By: Bruce Campion-Smith, The Toronto Star
OTTAWA—Canada's military is facing a critical few weeks as the federal government weighs renewed deployments to Iraq and Ukraine, ponders the fate of a long-awaited peace mission, lays out a new vision for the armed forces and decides the budget to pay for it all.
It all sets the stage for what promises to be a busy year for Canadian soldiers — one that could leave supply lines stretched — as they continue ongoing deployments in eastern Europe, the Middle East, embark on a new mission to Latvia and finally move ahead on the peace mission that could take them to Africa.
Defence Minister Harjit Sajjan used his oft-repeated line Tuesday that the Liberal government is taking the time it needs.
“We want to make sure that we actually spend the time to get the analysis right and that it goes through the appropriate government process before we make any announcements,” Sajjan said after a cabinet meeting.
In the meantime though, the defence department hangs in limbo as it waits for announcements.
“There’s a lot of uncertainty,” said Dave Perry, a senior analyst with the Canadian Global Affairs Institute.
Military deployments to Ukraine and Iraq are due to expire in March though observers expect both missions to be extended.
The former Conservative government dispatched 200 Canadian troops to Ukraine in 2015 in a non-combat role to train local soldiers, as part of efforts to bolster eastern European countries in the wake of Russia’s annexation of Crimea. It’s expected that a renewed mission in Ukraine will be announced soon.
“Canada is dedicated to the future good fortune of Ukraine. I am preparing options for the government to consider,” Gen. Jonathan Vance, the chief of defence staff, said last week.
Vance said the military has also laid the groundwork to continue its deployment in Iraq, where some 200 special forces soldiers are helping train and advise Peshmerga troops in their fight against Daesh near Mosul. The military operates a hospital near Erbil that has treated 100 patients since November while an air-to-air tanker and surveillance aircraft operate out of airfields in Kuwait.
“Canada is committed to this coalition and options will go before government on how to stay committed to it,” Vance said.

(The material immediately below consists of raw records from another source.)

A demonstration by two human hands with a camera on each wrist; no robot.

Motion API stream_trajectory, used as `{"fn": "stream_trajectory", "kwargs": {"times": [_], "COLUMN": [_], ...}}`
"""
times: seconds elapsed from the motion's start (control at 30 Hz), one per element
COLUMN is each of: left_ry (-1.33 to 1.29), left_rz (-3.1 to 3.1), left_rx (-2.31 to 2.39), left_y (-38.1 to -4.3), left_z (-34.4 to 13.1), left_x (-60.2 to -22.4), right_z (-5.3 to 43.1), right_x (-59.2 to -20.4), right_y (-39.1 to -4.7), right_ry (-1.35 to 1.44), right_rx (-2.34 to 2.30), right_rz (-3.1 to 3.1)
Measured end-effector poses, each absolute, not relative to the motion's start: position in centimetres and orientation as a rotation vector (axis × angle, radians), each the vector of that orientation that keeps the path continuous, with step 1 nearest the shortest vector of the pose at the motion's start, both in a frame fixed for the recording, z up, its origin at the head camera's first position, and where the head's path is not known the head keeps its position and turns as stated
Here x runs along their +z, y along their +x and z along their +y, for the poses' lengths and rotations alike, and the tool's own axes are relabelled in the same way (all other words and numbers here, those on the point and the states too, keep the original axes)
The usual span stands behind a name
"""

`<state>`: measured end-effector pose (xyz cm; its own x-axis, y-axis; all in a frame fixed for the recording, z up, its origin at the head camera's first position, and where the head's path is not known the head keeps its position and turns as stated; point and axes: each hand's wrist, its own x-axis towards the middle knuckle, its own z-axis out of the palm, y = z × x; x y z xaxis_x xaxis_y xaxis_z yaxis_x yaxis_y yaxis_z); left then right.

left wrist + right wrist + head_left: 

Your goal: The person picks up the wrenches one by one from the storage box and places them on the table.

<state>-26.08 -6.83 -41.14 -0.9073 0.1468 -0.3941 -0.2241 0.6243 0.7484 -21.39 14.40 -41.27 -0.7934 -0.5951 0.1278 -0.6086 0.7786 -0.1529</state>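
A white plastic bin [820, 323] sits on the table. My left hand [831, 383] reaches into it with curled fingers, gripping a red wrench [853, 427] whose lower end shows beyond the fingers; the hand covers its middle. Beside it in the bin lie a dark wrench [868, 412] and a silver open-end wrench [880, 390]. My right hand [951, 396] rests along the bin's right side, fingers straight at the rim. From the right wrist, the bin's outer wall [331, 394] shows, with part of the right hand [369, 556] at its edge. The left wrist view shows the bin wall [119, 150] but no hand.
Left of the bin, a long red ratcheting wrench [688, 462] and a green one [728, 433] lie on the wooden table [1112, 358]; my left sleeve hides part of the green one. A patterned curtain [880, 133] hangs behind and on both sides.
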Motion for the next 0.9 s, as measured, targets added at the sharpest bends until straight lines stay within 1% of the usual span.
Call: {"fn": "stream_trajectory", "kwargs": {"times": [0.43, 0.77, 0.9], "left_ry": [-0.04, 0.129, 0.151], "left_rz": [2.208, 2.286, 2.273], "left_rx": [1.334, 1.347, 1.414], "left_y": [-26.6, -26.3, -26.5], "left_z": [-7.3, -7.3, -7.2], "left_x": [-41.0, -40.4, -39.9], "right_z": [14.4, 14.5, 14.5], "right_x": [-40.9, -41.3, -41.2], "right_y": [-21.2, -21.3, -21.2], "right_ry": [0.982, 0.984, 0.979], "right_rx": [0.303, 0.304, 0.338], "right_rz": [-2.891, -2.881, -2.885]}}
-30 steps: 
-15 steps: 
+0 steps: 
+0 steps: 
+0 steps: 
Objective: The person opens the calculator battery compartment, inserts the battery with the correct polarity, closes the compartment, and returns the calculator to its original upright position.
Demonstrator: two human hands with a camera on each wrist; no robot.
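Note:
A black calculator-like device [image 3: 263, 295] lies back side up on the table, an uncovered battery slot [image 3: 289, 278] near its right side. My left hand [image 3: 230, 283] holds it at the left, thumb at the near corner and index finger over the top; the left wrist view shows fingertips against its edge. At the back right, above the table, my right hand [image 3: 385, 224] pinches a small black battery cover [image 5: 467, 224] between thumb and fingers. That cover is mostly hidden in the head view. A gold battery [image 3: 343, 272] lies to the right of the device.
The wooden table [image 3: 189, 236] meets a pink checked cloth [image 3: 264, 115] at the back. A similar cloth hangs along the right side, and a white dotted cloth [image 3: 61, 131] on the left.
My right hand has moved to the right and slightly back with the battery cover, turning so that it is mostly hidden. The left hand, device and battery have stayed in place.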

The big question mark continues to hang over the Liberals’ peace mission. After an announcement last August that the government could deploy up to 600 soldiers and 150 police officers on such a mission, a flurry of fact-finding trips to Africa by cabinet ministers, and promises of a decision by Christmas, the file has gone quiet since Donald Trump’s election as U.S. president.
Vance said the world has “changed a little bit” since planning for the mission began and said the government now needs to weigh those changes before deciding where troops are best deployed.

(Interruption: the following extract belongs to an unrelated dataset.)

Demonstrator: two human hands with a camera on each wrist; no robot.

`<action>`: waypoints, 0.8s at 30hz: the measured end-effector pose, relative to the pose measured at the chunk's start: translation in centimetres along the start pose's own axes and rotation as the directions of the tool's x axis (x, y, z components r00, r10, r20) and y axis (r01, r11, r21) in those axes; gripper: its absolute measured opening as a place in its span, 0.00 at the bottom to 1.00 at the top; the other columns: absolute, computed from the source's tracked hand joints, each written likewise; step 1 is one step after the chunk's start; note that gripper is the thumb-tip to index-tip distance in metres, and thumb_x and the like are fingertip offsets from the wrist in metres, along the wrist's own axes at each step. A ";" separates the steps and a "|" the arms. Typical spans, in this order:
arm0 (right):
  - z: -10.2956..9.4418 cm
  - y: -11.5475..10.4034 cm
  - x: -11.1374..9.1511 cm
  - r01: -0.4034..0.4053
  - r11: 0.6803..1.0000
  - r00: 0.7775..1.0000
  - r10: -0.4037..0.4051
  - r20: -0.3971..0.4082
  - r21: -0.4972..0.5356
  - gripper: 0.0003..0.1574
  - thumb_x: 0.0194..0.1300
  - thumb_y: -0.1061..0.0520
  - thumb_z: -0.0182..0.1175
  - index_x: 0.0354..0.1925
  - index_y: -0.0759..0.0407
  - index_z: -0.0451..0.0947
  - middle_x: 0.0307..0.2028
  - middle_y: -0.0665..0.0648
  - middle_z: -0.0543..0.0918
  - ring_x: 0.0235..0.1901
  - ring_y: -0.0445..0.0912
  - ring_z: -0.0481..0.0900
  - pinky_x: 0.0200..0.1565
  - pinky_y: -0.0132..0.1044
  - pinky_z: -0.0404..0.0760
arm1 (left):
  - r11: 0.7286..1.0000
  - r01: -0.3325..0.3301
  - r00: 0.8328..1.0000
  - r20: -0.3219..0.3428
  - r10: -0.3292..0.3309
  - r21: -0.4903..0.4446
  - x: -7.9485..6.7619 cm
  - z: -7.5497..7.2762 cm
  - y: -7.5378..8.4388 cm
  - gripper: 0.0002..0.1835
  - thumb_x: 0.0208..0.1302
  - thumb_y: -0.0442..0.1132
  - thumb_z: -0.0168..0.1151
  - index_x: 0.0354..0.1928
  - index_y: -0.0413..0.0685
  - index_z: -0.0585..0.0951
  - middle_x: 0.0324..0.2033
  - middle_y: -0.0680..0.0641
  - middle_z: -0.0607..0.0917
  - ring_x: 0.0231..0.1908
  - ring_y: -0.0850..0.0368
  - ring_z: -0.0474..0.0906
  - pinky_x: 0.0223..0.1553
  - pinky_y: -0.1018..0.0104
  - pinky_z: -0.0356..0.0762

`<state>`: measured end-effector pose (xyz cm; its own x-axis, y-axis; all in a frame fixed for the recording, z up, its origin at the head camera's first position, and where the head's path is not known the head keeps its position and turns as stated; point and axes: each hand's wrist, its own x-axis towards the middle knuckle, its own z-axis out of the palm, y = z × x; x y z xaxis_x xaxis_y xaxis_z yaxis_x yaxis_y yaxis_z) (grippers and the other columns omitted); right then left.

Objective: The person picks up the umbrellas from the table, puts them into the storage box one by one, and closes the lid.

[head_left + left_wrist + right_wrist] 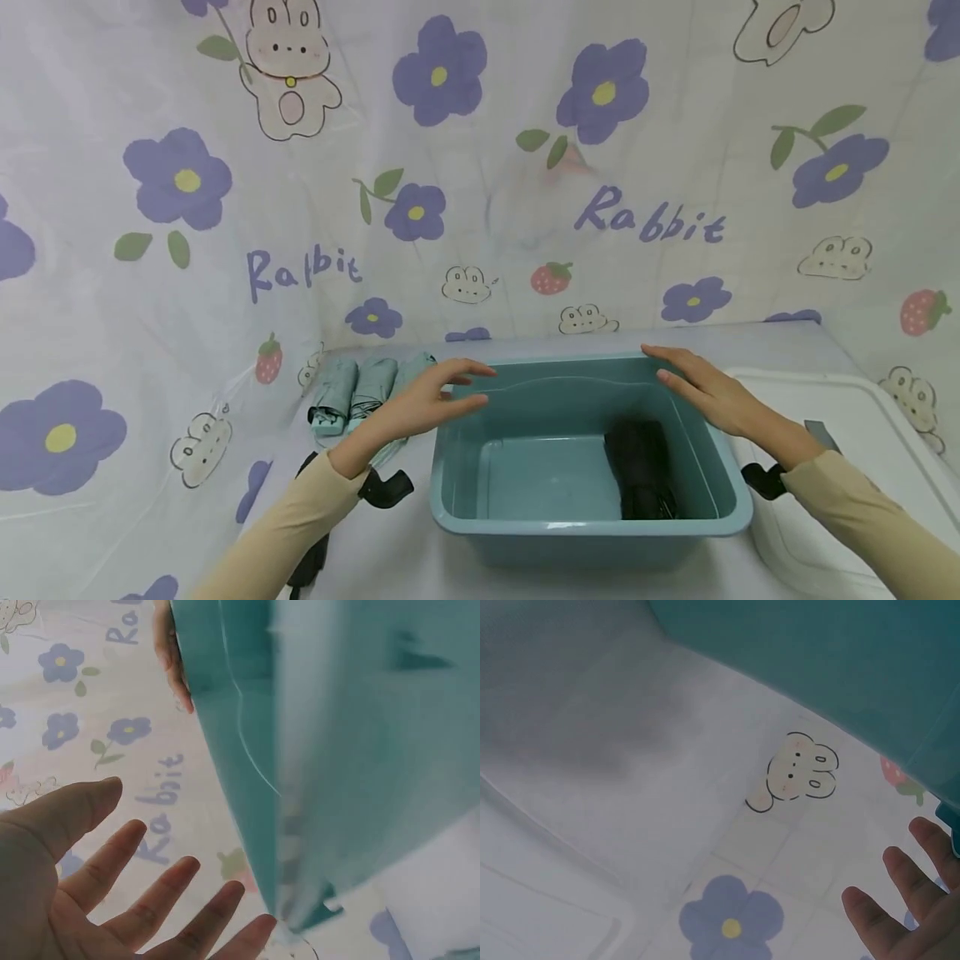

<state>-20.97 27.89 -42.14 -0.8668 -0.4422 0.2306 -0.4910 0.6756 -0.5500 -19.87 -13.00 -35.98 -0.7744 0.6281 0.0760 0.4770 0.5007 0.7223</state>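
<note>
Fingers (154, 900) spread apart, the left hand (423, 400) is at the left side of the bin (592, 527), the right hand (716, 396) near its back right corner. The bin sits on the table (390, 542), a black bundle (640, 475) inside at right.

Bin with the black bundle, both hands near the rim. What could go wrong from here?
1. The left grip and right grip are open, so lifting the teal bin without closing them could let it slip.
2. The black bundle lies toward the bin's right side; tilting might make it slide.
3. The left grip is close to the rolled pale-green bundles; swinging outward could knock them.
</note>
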 end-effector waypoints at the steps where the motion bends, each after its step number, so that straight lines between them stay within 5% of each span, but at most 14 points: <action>1: 0.0 0.0 0.1 -0.002 1.000 1.000 0.002 -0.002 -0.001 0.30 0.73 0.49 0.41 0.70 0.52 0.54 0.67 0.65 0.59 0.64 0.66 0.56 0.55 0.71 0.54 | 1.000 0.010 1.000 -0.010 -0.010 -0.003 -0.3 -0.2 -0.2 0.22 0.66 0.47 0.56 0.61 0.56 0.71 0.60 0.53 0.71 0.60 0.48 0.67 0.57 0.45 0.67; 7: -0.2 0.0 0.4 -0.004 1.000 1.000 0.004 0.000 0.007 0.30 0.74 0.49 0.40 0.70 0.53 0.53 0.67 0.66 0.58 0.64 0.66 0.55 0.56 0.71 0.54 | 0.998 0.023 0.994 -0.109 -0.017 0.055 -2.6 -0.9 -1.0 0.21 0.64 0.50 0.57 0.59 0.63 0.72 0.60 0.55 0.71 0.61 0.46 0.67 0.55 0.43 0.68; 16: 0.1 0.1 0.2 0.017 1.000 1.000 -0.017 -0.016 0.013 0.29 0.74 0.51 0.41 0.69 0.55 0.55 0.66 0.66 0.59 0.64 0.66 0.57 0.55 0.70 0.56 | 0.989 -0.004 0.972 -0.233 0.039 0.149 -5.6 -0.3 -2.9 0.23 0.63 0.46 0.60 0.60 0.56 0.72 0.59 0.54 0.72 0.59 0.54 0.68 0.52 0.47 0.72; 24: 0.1 -0.1 -0.1 0.011 1.000 1.000 -0.011 -0.018 0.011 0.29 0.74 0.51 0.41 0.70 0.53 0.55 0.66 0.65 0.59 0.64 0.66 0.57 0.55 0.71 0.56 | 0.984 0.014 0.963 -0.268 0.035 0.177 -7.4 0.3 -4.7 0.26 0.61 0.45 0.62 0.61 0.63 0.69 0.61 0.54 0.69 0.60 0.56 0.67 0.53 0.51 0.72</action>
<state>-20.86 27.80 -42.20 -0.8627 -0.4388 0.2514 -0.4998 0.6639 -0.5563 -16.24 -19.79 -40.14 -0.8403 0.4624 0.2829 0.5326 0.6068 0.5900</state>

“The government has options before it but I think we’re finding that kind of set piece decision-making doesn’t work very well sometimes in a very, very fluid world where things are changing,” Vance told reporters.
“Where will coalition efforts occur next? What are our allies doing? What do they think?” Vance said.

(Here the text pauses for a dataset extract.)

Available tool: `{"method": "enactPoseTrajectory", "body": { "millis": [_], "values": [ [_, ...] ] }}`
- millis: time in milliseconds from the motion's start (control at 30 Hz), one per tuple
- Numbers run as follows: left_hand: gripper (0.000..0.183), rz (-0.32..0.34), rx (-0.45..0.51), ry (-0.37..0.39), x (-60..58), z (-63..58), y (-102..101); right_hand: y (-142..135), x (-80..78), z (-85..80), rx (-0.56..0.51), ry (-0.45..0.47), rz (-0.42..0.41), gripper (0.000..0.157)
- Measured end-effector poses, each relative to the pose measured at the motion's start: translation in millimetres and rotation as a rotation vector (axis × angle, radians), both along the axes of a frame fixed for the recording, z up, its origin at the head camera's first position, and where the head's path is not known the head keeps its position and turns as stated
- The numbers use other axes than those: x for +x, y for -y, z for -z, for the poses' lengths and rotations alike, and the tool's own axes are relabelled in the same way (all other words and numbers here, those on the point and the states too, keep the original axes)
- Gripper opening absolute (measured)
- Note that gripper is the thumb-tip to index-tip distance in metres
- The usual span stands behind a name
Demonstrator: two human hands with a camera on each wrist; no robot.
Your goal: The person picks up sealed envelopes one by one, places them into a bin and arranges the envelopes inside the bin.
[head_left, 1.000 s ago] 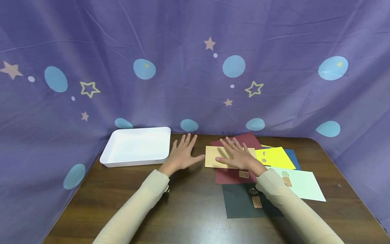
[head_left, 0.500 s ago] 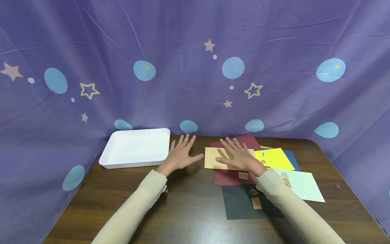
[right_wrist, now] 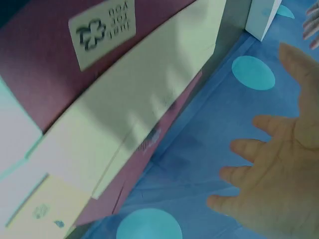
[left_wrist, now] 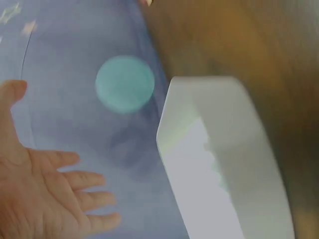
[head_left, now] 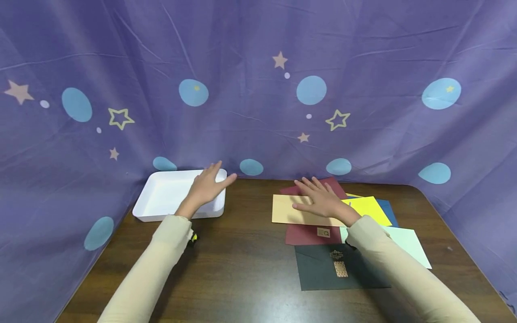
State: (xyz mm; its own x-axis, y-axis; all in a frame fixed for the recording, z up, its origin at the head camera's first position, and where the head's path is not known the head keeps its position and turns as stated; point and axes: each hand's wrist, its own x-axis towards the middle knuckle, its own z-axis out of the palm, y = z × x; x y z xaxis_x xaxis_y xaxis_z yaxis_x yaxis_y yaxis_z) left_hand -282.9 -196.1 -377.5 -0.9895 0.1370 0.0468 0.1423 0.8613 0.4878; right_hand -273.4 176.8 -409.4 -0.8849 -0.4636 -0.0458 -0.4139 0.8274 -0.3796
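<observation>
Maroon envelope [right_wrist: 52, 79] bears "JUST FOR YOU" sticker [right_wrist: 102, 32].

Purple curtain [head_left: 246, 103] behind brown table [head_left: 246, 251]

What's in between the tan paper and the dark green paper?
In the head view, dark red paper with a small label shows between the tan paper and dark green paper; some pale mint paper peeks in at the right.
</observation>
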Motion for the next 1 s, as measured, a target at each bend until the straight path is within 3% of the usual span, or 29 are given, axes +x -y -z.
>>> {"method": "enactPoseTrajectory", "body": {
  "millis": [233, 433, 633, 867, 1000],
  "values": [
    [0.092, -0.213, 0.095, 0.142, -3.5, -22.3, 55.9, -18.6, -8.1, -16.0, -0.010, 0.005, -0.060, 0.077],
    [0.083, -0.314, 0.099, 0.241, -0.1, -25.3, 116.6, -37.7, -13.4, -26.8, -0.070, 0.077, -0.085, 0.073],
    [0.069, -0.379, 0.067, 0.239, 7.9, -11.3, 164.7, -56.9, -15.9, -31.5, -0.054, 0.119, -0.061, 0.058],
    [0.012, -0.412, -0.051, 0.143, 10.8, 16.6, 188.1, -72.9, -21.4, -29.1, -0.050, 0.156, -0.076, 0.050],
    [0.019, -0.428, -0.068, 0.067, 11.6, 27.6, 192.7, -78.2, -24.0, -30.2, -0.055, 0.155, -0.076, 0.047]
  ]
}}
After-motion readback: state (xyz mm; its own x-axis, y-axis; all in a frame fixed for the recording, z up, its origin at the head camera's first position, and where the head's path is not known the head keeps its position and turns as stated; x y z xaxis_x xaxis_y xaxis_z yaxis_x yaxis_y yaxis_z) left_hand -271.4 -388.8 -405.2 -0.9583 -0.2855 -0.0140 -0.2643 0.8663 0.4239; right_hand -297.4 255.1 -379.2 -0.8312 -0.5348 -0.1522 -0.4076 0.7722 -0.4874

Since taking over, Trump’s administration has turned up the heat on NATO member nations to pony up more for defence. The Liberal government has made the case that it matters more what Canada — which ranks near the bottom of the spending list — does with its military rather than simply measuring the bottom line. But that dynamic could be forcing the government to reframe its peace mission to account for U.S. concerns.
“I guess it’s understandable that the government wants to wait and see how the security environment unfolds given the U.S. election,” Perry said.
“They may be looking to make sure that any kind of operation we do is connected as much as it possibly could be to a broader alliance,” he said.
Still, the delay in an announcement has likely meant that plans conceived last fall will have to be updated,” Perry said.
“The mission doesn’t sit static, frozen in time while Canada decides whether or not we’re going to participate,” he said.
The other two big pieces of the defence puzzle are the upcoming budget — expected in the coming weeks — and the defence policy review which will lay out a new blueprint for the Canadian Armed Forces for the next 20 years.
According to the government, that strategy will deliver “a modern, more agile and better-equipped military.” It’s expected to touch on everything from procurement process, to whether the navy should have subs, what kind of fighter jets are required for the air force to how the military looks after its personnel.
“What are the capabilities that are required for this and what investment is going to be needed,” Sajjan said during a visit to NATO headquarters earlier this month. “Yes, we will be investing.”
But Perry said the military — which has a budget of $18.6 billion in 2016-17 — needs more money just to maintain the status quo.
“Unless the government directs them to do fewer things than it’s done before, they can’t make do with the existing funding,” he said.